2.2. Data extraction and analysis
Search results were imported into Covidence (Veritas Health Innovation, Melbourne, Australia) for determination of eligibility. Data pertaining to patient characteristics, treatment eras, radiotherapy schedules, radiotherapy techniques, brachial plexus doses, brachial plexopathy incidences, and use of systemic therapy were extracted onto a data extraction form. In studies that described separate patient cohorts, each cohort was extracted as an independent data set. The maximum brachial plexus dose (bpDmax) was used to define the radiotherapy dose absorbed by a cohort. In the case where a range of bpDmax was reported, the mean as defined by the study was used. In studies where the median bpDmax was reported, conversion to mean and estimated standard deviation were performed utilizing previously described methods [19]. All doses were converted into corresponding equivalent dose in 2 Gy fractions (EQD2) doses using the linear quadratic formula, assuming an alpha/beta of 3 for the brachial plexus [20]. EQD2 doses were plotted against the incidence of RIBP and stratified by planning methodology.

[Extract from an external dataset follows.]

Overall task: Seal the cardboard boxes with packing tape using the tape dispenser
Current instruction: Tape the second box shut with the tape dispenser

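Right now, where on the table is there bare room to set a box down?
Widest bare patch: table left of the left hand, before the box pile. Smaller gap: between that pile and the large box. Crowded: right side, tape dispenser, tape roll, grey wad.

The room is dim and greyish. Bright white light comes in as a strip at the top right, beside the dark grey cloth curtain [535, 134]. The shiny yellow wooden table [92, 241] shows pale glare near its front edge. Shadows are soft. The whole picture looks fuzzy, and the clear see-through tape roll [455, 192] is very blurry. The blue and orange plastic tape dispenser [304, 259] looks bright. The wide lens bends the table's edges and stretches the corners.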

Two-dimensional (2D) planning was defined as patients who underwent planning using X-ray radiographs and clinical markup. In contrast, 3D planning was defined for patients who were planned using CT-based simulation. Image-guided radiotherapy (IGRT) refers to the subset of patients who were 3D planned and received image-guided verification prior to each radiotherapy fraction delivered. IGRT techniques include 3D-conformal radiotherapy (3D-CRT), intensity modulated radiotherapy (IMRT), volumetric modulated arc radiotherapy (VMAT), and stereotactic body radiotherapy (SBRT).

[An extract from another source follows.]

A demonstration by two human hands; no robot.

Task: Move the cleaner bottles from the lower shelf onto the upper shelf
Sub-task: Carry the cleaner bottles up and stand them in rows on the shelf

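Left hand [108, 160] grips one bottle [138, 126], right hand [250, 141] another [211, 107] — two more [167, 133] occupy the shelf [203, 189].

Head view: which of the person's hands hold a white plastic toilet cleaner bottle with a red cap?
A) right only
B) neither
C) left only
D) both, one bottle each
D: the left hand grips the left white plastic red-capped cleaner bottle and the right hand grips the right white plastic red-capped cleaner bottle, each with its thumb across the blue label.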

2.3. Dose- risk estimation and meta-analysis
Studies that reported a specific RIBP effect size as a function of absorbed brachial plexus were selected for meta-analysis. Synthesis of the data was challenging because eligible studies reported a combination of categorical and/or continuous effect size estimates that were presented as risk ratios, odds ratios, or hazard ratios. In order to homogenize effect size representations to facilitate synthesis, all categorical representations were converted to a regression coefficient (β) and standard error corresponding to a continuous representation for each Gy increase in bpDmax as described previously [21].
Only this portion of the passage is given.